American evolutionary biologist John Medina, in his book Rules for the Development of Your Child’s Brain, notes that the behavior of adopted Romanian children differed greatly depending on the age at which they entered the upbringing of other families. If they left the orphanage before the fourth month of life, then they were no different from children from prosperous families and grew up without any deviations in behavior. Those who were adopted after the eighth month of life often suffered from uncontrolled and unreasonable aggression.

“The inability at a certain infancy to feel secure through secure attachment has obviously put tremendous stress on their body systems,” Medina concludes. “And that stress was reflected in their behavior years later. They were taken away from the orphanages a long time ago, but they never really became free.”

For Isidor Rukel, the turning point in the perception of the past was the return to Romania and the meeting with biological relatives. For other victims of the Decree, the main way to normalize adult life was the struggle for the restoration of justice. For example, Daniel Rucarecanu, with other former pupils, founded the association Federeii, which requires the authorities to recognize systematic and institutionalized crimes against approximately 500,000 children. In addition, former pupils are fighting for the reduction of orphanages and the improvement of conditions in them.

“People still send their children to orphanages because it was considered normal under Ceausescu,” says Visinel Balan, a human rights activist who grew up in one of these institutions.

“How can we improve the child care system if we are still not ready to investigate what happened in the past? Rukarekanu says. “You need to sort out your trash first.”

Even now, many employees of orphanages and administrative institutions of the Ceausescu era do not admit that their actions harmed children.

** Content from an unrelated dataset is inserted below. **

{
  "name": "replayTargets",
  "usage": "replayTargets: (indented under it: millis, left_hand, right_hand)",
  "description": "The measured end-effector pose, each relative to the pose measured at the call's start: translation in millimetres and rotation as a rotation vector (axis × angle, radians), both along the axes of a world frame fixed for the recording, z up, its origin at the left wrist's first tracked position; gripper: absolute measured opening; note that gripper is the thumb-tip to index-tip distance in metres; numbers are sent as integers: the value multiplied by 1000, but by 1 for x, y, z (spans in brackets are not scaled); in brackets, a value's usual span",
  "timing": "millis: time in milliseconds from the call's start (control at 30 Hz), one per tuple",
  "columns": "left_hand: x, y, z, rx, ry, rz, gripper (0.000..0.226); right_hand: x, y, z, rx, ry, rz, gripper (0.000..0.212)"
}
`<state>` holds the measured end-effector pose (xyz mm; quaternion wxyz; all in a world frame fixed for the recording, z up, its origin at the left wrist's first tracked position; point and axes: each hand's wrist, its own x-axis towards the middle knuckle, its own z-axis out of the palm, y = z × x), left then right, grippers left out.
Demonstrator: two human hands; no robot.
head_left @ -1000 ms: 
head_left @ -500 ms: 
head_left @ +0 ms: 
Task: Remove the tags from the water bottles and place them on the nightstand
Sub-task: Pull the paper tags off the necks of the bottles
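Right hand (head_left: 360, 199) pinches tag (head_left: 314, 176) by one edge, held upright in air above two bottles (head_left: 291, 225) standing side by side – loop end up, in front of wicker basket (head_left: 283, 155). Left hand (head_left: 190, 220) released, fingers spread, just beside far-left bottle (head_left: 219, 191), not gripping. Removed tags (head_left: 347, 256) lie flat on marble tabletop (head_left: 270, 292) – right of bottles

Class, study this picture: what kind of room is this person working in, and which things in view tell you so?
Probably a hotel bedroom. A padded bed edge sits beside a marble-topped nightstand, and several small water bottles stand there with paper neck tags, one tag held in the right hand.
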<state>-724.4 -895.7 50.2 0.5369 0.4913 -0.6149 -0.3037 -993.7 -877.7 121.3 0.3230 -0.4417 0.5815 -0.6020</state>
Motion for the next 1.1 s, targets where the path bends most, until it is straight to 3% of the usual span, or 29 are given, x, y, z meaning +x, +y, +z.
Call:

“We didn’t need any specialists, because these children were recognized as incurable,” a former head of one of the state institutions told reporters. – Why waste time on a specialist with a person who is not treatable? There were crazy, incurable children everywhere. They broke and destroyed everything. We were engaged in Sisyphean labor, changing their clothes and bedding. They undressed and stood naked in the middle of the room, like little monkeys.”

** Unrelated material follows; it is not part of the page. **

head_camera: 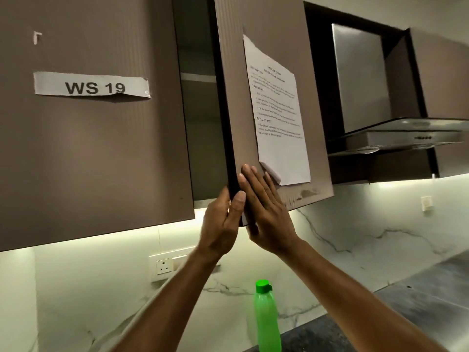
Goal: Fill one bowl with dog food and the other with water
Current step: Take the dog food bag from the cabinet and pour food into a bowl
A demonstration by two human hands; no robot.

Another serious problem is the low availability of abortions. Conservative and religious organizations oppose sex education for teenagers, and also call for limiting the possibility of abortion. Human rights activists fear that such trends could lead to history repeating itself, despite the fall of communism more than 30 years ago.

Some of the former pupils started families, learned to feel and respond to manifestations of emotions on the part of loved ones. Others, even many years after their release, psychologically remained in gloomy houses, where nothing protected them from the drafts and cruelty of adults. They had one thing in common: the experience of being in shelters shaped their personalities and still affects them now, even if they lead normal lives and seem completely ordinary people.

“Not a single day goes by that I don’t think about what I’ve been through,” admitted Rukarekan, who is now raising two sons. “It is easy to harm people, to repeat the evil that others have done to you. I draw strength from my first day at the orphanage when I was beaten. Then I told myself that I don’t want to be like them. There are so many bad things running through my head, but I try to control them. Sometimes I don’t succeed and I think about them in the evening before I go to sleep.